> **Exercise directions**
Print out the entries exactly, and include each one.

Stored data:
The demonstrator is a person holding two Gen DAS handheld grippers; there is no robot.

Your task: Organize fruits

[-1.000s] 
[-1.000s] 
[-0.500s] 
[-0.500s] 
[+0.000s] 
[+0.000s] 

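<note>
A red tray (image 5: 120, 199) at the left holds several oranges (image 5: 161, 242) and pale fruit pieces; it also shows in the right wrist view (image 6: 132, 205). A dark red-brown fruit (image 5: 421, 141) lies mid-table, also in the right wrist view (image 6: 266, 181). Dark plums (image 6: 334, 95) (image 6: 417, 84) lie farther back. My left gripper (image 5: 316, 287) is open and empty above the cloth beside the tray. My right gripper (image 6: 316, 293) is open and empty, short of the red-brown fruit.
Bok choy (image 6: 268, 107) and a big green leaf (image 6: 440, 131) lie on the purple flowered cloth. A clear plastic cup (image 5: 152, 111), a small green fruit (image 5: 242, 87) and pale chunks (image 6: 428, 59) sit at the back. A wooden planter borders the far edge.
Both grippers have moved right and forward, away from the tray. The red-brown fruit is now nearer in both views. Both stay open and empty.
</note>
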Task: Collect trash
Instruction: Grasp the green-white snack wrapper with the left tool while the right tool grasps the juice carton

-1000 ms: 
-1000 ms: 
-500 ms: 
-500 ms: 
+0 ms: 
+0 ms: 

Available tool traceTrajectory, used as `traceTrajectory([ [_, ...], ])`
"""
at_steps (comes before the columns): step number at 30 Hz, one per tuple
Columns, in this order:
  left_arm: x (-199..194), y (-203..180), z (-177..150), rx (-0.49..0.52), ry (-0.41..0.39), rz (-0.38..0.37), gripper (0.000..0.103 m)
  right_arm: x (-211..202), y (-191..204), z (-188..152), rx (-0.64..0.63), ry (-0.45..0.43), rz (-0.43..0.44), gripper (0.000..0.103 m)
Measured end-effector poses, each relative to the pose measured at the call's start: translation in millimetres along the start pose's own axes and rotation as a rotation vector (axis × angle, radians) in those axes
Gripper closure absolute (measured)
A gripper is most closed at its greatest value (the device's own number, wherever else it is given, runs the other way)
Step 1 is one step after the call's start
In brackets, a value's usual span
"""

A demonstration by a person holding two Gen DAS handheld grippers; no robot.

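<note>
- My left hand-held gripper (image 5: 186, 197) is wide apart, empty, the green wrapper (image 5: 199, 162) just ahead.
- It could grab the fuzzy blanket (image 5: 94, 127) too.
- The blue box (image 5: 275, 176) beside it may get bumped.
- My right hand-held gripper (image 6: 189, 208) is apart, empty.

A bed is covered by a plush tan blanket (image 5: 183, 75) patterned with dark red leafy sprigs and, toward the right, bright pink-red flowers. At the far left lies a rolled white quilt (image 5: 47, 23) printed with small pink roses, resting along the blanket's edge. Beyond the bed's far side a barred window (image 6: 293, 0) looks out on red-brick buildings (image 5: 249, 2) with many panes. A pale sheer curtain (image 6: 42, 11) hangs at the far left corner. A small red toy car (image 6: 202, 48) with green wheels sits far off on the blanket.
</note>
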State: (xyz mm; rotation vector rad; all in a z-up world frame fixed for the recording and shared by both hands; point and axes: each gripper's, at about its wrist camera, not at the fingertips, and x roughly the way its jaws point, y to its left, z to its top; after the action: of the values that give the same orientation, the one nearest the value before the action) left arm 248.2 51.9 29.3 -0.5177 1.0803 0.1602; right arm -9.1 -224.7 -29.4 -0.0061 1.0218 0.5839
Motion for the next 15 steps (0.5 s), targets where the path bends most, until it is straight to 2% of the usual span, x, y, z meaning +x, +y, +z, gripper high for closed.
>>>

> **Exercise answer**
The demonstrator is a person holding two Gen DAS handheld grippers; there is no robot.

Your task: Organize fruits

[-1.000s] 
[-1.000s] 
[-0.500s] 
[-0.500s] 
[+0.000s] 
[+0.000s] 

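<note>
A red tray (image 5: 120, 199) at the left holds several oranges (image 5: 161, 242) and pale fruit pieces; it also shows in the right wrist view (image 6: 132, 205). A dark red-brown fruit (image 5: 421, 141) lies mid-table, also in the right wrist view (image 6: 266, 181). Dark plums (image 6: 334, 95) (image 6: 417, 84) lie farther back. My left gripper (image 5: 316, 287) is open and empty above the cloth beside the tray. My right gripper (image 6: 316, 293) is open and empty, short of the red-brown fruit.
Bok choy (image 6: 268, 107) and a big green leaf (image 6: 440, 131) lie on the purple flowered cloth. A clear plastic cup (image 5: 152, 111), a small green fruit (image 5: 242, 87) and pale chunks (image 6: 428, 59) sit at the back. A wooden planter borders the far edge.
Both grippers have moved right and forward, away from the tray. The red-brown fruit is now nearer in both views. Both stay open and empty.
</note>
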Task: Collect trash
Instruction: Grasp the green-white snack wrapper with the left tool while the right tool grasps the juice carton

-1000 ms: 
-1000 ms: 
-500 ms: 
-500 ms: 
+0 ms: 
+0 ms: 

Available tool traceTrajectory, used as `traceTrajectory([ [_, ...], ])`
"""
at_steps (comes before the columns): step number at 30 Hz, one per tuple
Columns, in this order:
  left_arm: x (-199..194), y (-203..180), z (-177..150), rx (-0.49..0.52), ry (-0.41..0.39), rz (-0.38..0.37), gripper (0.000..0.103 m)
  right_arm: x (-211..202), y (-191..204), z (-188..152), rx (-0.64..0.63), ry (-0.45..0.43), rz (-0.43..0.44), gripper (0.000..0.103 m)
Measured end-effector poses, each relative to the pose measured at the call's start: translation in millimetres along the start pose's own axes and rotation as a rotation vector (axis × angle, radians) in those axes
Gripper closure absolute (measured)
A gripper is most closed at its greatest value (the device's own number, wherever else it is given, runs the other way)
Step 1 is one step after the call's start
In brackets, a value's usual span
"""

A demonstration by a person holding two Gen DAS handheld grippers; no robot.

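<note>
- My left hand-held gripper (image 5: 186, 197) is wide apart, empty, the green wrapper (image 5: 199, 162) just ahead.
- It could grab the fuzzy blanket (image 5: 94, 127) too.
- The blue box (image 5: 275, 176) beside it may get bumped.
- My right hand-held gripper (image 6: 189, 208) is apart, empty.

A bed is covered by a plush tan blanket (image 5: 183, 75) patterned with dark red leafy sprigs and, toward the right, bright pink-red flowers. At the far left lies a rolled white quilt (image 5: 47, 23) printed with small pink roses, resting along the blanket's edge. Beyond the bed's far side a barred window (image 6: 293, 0) looks out on red-brick buildings (image 5: 249, 2) with many panes. A pale sheer curtain (image 6: 42, 11) hangs at the far left corner. A small red toy car (image 6: 202, 48) with green wheels sits far off on the blanket.
</note>
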State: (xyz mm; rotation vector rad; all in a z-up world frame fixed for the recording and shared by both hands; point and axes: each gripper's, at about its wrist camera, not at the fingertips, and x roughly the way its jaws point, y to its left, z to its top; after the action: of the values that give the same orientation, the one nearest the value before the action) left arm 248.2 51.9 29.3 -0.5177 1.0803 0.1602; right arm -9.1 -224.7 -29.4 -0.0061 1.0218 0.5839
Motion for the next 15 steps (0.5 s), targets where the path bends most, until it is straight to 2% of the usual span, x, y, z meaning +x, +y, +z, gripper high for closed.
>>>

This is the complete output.